Multilayered Governance : Pesticides in the South - environmental concerns in a globalised world

University dissertation from Motala : Kanaltryckeriet

Abstract: Environmental issues increasingly demonstrate local-global linkages in driving forces and effects. Policy responses are initiated at local, national and global levels. The successful management of such cross-level environmental issues involves co-ordinated and co-operative policies and action among stakeholders at several levels of governance. Pesticide use in the South-which is a potential driving force for environmental and health problems-has in this dissertation been analysed in relation to such multilayered governance. The theoretical framework from studies on common property resource (CPR) management is applied, facilitating the cross-level analysis of pesticide use in the South as being a global common.The study looks into problem structuring, risk reduction policies and decisionmaking with respect to pesticide use in the South at the local, national and global levels, with Kenya and Costa Rica as cases for the national and local levels. The degree of common understanding among stakeholders across governance levels on what the problems with pesticide use in the South are and how the problems should be addressed and why, is limited but not entirely absent.
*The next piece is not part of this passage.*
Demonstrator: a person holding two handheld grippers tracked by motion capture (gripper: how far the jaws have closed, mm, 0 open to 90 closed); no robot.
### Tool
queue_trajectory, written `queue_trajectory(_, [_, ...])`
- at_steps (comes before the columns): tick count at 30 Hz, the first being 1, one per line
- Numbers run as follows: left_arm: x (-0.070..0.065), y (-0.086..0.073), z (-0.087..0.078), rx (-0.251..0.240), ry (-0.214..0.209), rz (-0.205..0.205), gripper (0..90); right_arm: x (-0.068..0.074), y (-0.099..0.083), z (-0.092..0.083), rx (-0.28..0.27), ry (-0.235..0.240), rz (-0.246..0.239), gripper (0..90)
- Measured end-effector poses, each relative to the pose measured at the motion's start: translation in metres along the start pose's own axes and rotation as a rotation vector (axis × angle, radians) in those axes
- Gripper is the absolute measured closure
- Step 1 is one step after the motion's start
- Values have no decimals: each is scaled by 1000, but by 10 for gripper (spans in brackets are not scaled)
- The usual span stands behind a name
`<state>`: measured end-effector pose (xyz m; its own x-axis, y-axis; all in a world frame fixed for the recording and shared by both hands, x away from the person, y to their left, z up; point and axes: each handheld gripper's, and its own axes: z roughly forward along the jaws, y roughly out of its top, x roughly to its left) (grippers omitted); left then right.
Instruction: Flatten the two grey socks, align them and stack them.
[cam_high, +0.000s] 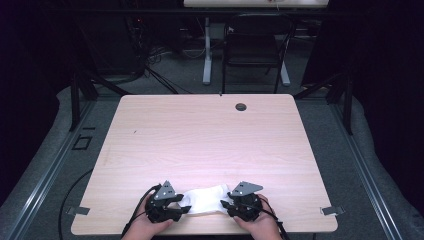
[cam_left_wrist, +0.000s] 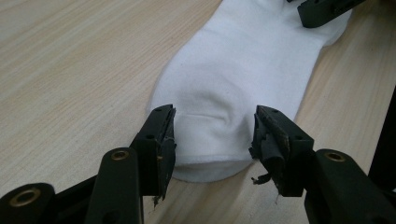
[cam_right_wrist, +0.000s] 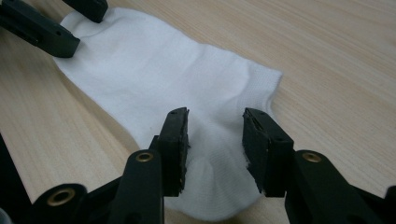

Mismatches ininformation flows and knowledge, institutions, and values between governance levels hamper the prospect of establishing multilayered governance. These mismatches can be addressed by giving more attention to the level at which institutions are functional, by involving more stakeholders in the generation of knowledge, and by adopting more inclusive values. One approach to achieve these required changes is to embrace a systems perspective on this issue as a global common, a global environmental concern.